**EXERCISE GOAL**: Go through the following data and transcribe exactly the stretch of lines from the one holding "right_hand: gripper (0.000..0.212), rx" to the one holding "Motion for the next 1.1", both included.

(Dataset entries)
★ ★ ★

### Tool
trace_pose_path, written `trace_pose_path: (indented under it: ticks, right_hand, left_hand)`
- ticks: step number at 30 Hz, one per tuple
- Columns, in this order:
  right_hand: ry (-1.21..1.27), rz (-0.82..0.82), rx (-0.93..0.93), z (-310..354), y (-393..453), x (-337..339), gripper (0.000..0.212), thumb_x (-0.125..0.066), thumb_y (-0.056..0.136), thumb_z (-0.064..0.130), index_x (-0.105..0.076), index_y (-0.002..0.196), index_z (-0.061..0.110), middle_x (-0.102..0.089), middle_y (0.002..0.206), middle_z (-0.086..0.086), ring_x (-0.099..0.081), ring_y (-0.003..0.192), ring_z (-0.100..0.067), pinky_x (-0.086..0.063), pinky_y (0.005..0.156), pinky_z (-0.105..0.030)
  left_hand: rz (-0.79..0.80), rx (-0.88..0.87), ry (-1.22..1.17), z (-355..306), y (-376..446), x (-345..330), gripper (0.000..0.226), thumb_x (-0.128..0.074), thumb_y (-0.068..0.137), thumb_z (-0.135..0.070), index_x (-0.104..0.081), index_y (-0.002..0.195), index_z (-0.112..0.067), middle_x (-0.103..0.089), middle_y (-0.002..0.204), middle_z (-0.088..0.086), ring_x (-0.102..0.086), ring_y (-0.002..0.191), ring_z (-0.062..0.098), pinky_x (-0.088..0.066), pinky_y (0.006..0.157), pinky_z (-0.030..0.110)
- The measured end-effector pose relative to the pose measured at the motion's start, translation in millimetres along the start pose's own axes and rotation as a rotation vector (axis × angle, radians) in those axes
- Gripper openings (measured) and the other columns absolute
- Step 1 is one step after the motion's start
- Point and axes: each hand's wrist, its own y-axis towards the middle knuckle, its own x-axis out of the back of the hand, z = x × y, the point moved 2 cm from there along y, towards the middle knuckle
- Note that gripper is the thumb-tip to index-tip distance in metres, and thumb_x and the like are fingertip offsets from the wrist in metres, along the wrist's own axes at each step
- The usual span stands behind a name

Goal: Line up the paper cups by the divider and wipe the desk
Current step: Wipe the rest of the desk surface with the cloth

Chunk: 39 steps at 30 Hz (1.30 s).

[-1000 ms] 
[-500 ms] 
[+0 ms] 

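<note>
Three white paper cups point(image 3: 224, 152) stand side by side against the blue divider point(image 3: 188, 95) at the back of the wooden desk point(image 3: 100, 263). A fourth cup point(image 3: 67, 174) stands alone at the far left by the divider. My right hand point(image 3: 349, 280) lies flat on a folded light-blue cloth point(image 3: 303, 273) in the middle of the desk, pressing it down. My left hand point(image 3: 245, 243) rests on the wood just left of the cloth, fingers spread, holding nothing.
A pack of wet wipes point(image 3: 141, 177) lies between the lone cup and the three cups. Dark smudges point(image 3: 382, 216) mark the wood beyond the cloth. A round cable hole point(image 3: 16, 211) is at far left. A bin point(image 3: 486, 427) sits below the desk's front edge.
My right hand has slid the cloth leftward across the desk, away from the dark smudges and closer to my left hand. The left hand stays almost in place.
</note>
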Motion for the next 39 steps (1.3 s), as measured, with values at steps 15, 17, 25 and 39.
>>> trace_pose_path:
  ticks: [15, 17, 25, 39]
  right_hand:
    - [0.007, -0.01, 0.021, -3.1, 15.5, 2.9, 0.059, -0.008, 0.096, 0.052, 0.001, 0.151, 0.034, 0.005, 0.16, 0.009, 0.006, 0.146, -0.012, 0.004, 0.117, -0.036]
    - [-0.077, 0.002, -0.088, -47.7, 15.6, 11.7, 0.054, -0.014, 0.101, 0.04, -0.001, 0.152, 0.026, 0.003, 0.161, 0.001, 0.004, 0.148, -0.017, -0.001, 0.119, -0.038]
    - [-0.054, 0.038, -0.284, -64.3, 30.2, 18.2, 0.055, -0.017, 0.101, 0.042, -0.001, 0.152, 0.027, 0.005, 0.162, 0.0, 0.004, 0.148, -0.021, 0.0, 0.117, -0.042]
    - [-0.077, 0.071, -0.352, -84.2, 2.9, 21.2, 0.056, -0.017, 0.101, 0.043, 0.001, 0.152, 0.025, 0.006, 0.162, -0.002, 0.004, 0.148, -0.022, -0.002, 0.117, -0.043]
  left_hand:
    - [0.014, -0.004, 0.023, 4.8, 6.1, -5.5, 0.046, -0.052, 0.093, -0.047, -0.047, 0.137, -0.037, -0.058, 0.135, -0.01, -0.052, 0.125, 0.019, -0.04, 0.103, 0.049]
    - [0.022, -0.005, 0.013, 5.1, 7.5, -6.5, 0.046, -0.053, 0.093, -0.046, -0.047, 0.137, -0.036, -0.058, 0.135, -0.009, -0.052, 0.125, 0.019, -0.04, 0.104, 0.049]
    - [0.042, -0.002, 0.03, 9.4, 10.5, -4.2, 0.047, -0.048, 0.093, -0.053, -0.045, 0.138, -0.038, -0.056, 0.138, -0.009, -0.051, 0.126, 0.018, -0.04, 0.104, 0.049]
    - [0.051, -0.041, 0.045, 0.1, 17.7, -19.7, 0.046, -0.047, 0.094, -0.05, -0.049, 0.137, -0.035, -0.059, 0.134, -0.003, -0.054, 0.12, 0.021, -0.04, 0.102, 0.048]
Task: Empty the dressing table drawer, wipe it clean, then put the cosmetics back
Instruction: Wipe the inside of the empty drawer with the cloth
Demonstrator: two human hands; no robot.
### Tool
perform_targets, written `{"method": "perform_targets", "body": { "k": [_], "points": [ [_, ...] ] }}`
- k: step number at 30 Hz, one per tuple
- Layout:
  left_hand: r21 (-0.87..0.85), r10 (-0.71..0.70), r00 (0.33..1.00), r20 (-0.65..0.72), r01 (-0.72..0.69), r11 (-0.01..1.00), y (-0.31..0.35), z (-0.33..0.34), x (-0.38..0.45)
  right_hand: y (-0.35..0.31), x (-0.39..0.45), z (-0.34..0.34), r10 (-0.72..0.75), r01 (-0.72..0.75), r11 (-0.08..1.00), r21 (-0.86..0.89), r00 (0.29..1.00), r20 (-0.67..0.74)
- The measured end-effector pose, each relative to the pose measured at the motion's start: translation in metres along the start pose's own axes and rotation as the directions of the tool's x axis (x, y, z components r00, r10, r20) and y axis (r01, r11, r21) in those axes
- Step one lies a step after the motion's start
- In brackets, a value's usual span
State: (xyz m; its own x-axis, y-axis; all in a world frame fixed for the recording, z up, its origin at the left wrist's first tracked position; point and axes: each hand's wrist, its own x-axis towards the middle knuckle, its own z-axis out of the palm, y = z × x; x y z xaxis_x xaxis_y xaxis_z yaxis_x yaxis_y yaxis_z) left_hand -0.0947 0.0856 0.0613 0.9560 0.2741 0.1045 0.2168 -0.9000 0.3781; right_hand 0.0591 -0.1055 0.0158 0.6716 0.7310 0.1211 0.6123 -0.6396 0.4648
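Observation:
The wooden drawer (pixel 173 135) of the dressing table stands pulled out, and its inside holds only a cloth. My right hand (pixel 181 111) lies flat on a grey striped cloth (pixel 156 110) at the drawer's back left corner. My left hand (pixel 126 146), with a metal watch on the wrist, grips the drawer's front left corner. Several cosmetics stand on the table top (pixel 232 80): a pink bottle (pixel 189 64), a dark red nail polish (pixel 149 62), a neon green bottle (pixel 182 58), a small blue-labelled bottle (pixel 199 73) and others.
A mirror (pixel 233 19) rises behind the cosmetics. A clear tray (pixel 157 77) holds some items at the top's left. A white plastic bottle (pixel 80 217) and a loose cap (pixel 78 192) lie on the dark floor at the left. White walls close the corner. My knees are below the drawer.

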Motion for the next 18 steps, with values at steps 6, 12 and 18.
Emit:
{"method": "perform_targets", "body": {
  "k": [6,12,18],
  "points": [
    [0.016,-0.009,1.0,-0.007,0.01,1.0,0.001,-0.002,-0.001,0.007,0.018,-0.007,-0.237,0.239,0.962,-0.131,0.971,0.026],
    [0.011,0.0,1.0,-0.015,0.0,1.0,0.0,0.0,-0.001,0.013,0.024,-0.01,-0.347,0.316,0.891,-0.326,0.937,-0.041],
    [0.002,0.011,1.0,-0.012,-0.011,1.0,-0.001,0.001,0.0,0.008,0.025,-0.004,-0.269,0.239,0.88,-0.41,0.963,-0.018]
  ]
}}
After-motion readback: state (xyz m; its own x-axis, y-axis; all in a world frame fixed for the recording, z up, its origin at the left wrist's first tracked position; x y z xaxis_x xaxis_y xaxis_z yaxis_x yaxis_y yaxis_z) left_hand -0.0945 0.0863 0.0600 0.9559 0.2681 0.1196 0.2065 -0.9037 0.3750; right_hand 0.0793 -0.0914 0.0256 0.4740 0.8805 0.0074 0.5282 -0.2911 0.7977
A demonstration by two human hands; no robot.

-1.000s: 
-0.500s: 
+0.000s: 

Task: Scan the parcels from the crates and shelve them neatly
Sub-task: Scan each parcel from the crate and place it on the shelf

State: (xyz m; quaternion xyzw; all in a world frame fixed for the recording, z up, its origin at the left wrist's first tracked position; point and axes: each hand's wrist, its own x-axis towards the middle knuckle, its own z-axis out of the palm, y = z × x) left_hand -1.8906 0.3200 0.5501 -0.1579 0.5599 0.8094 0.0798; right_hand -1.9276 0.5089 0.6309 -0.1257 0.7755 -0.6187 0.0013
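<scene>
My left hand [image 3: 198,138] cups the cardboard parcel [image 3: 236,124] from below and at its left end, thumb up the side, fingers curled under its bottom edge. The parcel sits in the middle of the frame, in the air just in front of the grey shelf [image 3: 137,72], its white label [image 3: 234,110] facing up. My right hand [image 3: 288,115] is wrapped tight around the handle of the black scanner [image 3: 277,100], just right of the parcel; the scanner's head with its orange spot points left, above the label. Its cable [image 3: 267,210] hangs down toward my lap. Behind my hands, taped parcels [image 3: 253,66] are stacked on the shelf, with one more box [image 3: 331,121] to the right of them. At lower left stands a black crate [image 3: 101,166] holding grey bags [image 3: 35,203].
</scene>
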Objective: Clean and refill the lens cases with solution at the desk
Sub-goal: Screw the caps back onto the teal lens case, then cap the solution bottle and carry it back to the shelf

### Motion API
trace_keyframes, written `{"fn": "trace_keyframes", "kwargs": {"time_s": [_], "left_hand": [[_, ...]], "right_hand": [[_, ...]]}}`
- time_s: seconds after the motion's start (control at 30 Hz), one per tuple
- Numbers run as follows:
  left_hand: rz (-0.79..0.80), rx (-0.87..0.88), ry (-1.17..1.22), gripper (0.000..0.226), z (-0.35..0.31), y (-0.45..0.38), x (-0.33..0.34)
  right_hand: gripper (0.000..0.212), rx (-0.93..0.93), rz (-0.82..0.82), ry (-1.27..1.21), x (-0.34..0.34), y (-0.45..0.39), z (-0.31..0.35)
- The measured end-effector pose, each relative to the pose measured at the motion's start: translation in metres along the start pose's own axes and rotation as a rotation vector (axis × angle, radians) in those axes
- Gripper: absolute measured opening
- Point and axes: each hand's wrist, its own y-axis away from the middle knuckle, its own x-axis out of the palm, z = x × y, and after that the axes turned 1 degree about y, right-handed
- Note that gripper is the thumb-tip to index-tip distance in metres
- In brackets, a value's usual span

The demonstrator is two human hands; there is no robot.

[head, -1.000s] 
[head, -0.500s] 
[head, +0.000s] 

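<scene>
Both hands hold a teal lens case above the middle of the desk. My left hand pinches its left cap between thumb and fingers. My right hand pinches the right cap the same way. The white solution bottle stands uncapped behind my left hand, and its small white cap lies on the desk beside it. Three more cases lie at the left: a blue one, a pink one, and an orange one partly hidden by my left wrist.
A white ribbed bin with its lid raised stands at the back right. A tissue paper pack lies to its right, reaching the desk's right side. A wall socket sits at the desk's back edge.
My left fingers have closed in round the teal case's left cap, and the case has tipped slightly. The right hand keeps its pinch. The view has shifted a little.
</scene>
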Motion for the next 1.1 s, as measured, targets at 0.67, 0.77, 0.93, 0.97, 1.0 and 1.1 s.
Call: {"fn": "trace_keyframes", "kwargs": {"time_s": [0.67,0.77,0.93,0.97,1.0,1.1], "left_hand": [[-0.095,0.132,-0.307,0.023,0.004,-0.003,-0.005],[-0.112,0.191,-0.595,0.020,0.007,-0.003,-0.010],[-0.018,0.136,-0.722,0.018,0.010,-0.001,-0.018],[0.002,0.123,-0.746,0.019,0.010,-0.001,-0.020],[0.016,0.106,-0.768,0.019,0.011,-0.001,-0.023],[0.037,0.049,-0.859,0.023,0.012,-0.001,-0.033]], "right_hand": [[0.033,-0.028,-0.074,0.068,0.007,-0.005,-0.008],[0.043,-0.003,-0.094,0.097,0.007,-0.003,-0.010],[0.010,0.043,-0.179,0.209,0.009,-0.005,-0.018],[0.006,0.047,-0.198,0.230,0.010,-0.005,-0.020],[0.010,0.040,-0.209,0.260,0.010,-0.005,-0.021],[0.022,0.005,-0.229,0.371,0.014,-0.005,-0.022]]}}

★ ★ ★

**EXERCISE ANSWER**:
  right_hand: gripper (0.000..0.212), rx (-0.93..0.93), rz (-0.82..0.82), ry (-1.27..1.21), x (-0.34..0.34), y (-0.45..0.39), z (-0.31..0.35)
- The measured end-effector pose, each relative to the pose measured at the motion's start: translation in metres along the start pose's own axes and rotation as a rotation vector (axis × angle, radians) in those axes
- Gripper: absolute measured opening
- Point and axes: each hand's wrist, its own y-axis away from the middle knuckle, its own x-axis out of the palm, z = x × y, and after that the axes turned 1 degree about y, right-handed
- Note that gripper is the thumb-tip to index-tip distance in metres
- In brackets, a value's usual span

The demonstrator is two human hands; there is no robot.

[head, -1.000s] 
[head, -0.500s] 
[head, +0.000s] 

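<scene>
Both hands hold a teal lens case above the middle of the desk. My left hand pinches its left cap between thumb and fingers. My right hand pinches the right cap the same way. The white solution bottle stands uncapped behind my left hand, and its small white cap lies on the desk beside it. Three more cases lie at the left: a blue one, a pink one, and an orange one partly hidden by my left wrist.
A white ribbed bin with its lid raised stands at the back right. A tissue paper pack lies to its right, reaching the desk's right side. A wall socket sits at the desk's back edge.
My left fingers have closed in round the teal case's left cap, and the case has tipped slightly. The right hand keeps its pinch. The view has shifted a little.
</scene>
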Motion for the next 1.1 s, as measured, targets at 0.67, 0.77, 0.93, 0.97, 1.0 and 1.1 s.

A complete answer has now been given.